Transformative inventions announced winners at Blackwood Design Awards



Three inventions designed to transform the daily lives of people living with disabilities have won prestigious awards.

A robot helps people with cognitive impairments live life independently

A panel of judges has selected the winners from this year’s entries to the Blackwood Design Awards, which seek to celebrate innovative new gadgets, technologies and concepts to help disabled people live more independently.

The winning inventions this year help highly paralysed people make art, enable visually impaired people see through the eyes of others and provide unintrusive care for people living with dementia.

The awards took place on Wednesday 15th May at the University of Edinburgh and saw entrants give Dragon’s Den-style live pitches from around the world via Skype.

Winning the ‘Best New Concept’ award was Enayball - a device that attaches to wheelchairs and paints on the floor in front of you as you move.

Created by two Brighton University students, Eli Heath and Pete Barr in 2015, Enayball is designed to fit all types of wheelchairs and to be used at home or in a workshop setting. 

The product was praised for the way in which it is building a community that connects and inspires disabled artists.

Enayball in action

Pete Barr, co-creator of Enayball, said: “It’s amazing to be recognised for our design – we’re chuffed. It all started because we firmly believe that art is a human right and that amazing art can be created by people in wheelchairs.

“Most products for people with disabilities are dull and utilitarian and we want to challenge that. We’re working towards having a finished product, ready for purchase and workshop use by the end of 2019.”

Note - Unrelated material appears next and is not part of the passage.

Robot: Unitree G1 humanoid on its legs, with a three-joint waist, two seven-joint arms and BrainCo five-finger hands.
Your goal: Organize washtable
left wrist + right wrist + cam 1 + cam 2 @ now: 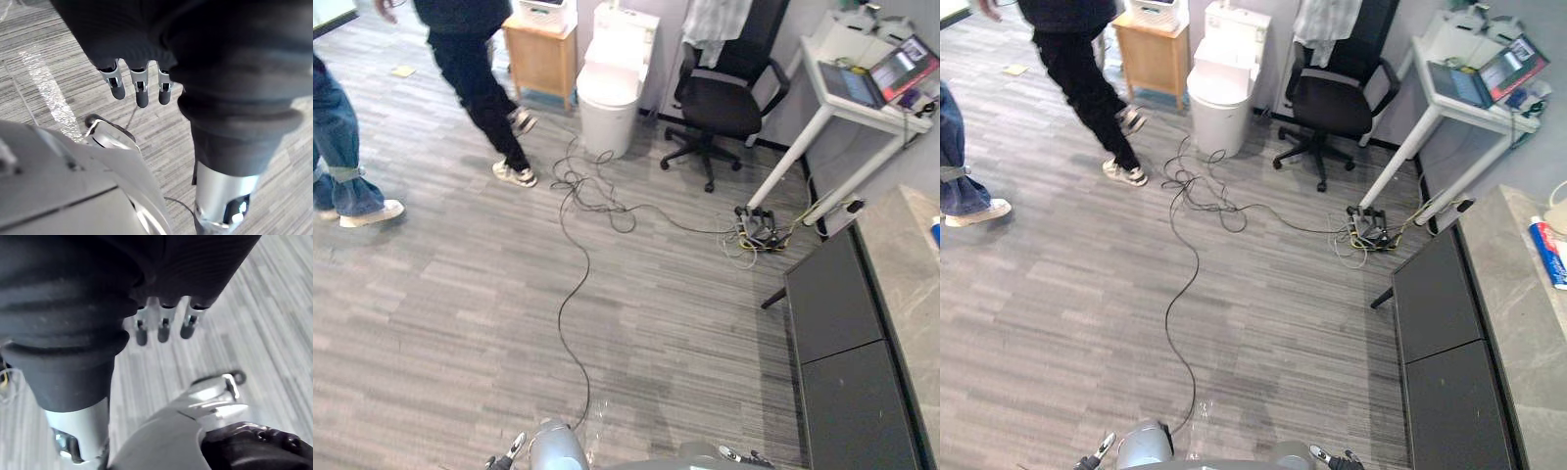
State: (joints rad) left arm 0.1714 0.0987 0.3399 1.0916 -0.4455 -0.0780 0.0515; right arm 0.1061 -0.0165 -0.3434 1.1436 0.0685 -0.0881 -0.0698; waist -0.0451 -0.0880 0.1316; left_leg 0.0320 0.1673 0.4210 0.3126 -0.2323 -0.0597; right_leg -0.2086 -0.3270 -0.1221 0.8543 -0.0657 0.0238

Winner of the Best New Product category is Denmark-based company Be My Eyes – an app that brings sight to blind and low vision people by connecting them with other members of the public through a video chat.

Those who sign up to Be My Eyes will be notified if there is a visually impaired person needing help and will guide them through their current situation, whether that’s describing a person’s location or being able to confirm whether the food in their fridge is out of date.

Be My Eyes is already being used internationally and was recognised by the panel of industry expert judges for the way that it takes away many potential fears and costs away from those who are blind.

Hans Jørgen Wiberg, founder of Be My Eyes, said: “It’s exciting to see the Be My Eyes community building - we now have over two million volunteers who speak over 180 different languages signed up across over 150 countries!

“Winning this Blackwood Design Award means a lot to us. As the experts in enabling independent living, it means a lot for Blackwood to award us for helping make the world a more accessible place.”

A video from the Best New Product winner - Denmark-based company Be My Eyes

The third and final award for Best Collaborative Project by a University or Institute of Higher Learning went to PhD student Scott Alexander MacLeod and Heriot-Watt University.

Together they developed a system using robots and sensors to help people with Alzheimer’s Disease and cognitive impairments to live life independently.

The system listens to its user as it tells them what daily task they are carrying out, and the robot will monitor that they are doing it correctly – and advise to do differently if not.

Scott said: “We wanted to create something that didn’t disrupt a person’s day-to-day life and that meant that they could go on living independently for longer.

“Our system is designed to be very easy to use, which is key. All the user needs to say is ‘I’m making a cup of tea’, for example, and the robot will watch and flag up if they’ve picked up the salt instead of the sugar.

“Being credited in this way for our research is just a great feeling.”

Max Brown, chair of Blackwood Board, said: “We would like to take this opportunity to congratulate our winners and thank all who entered their designs into this year’s awards.

“Whether technical or simplistic, all these entrants have been selected because of their great potential to help those living with disabilities to live more independently.

“It is a fantastic celebration of new and innovative ideas or creations and in most cases, provides a platform for further development and potential production.”

Now in its sixth year, the BDAs support the legacy of Dr Margaret Blackwood who dedicated her life to campaigning for the rights of people with disabilities.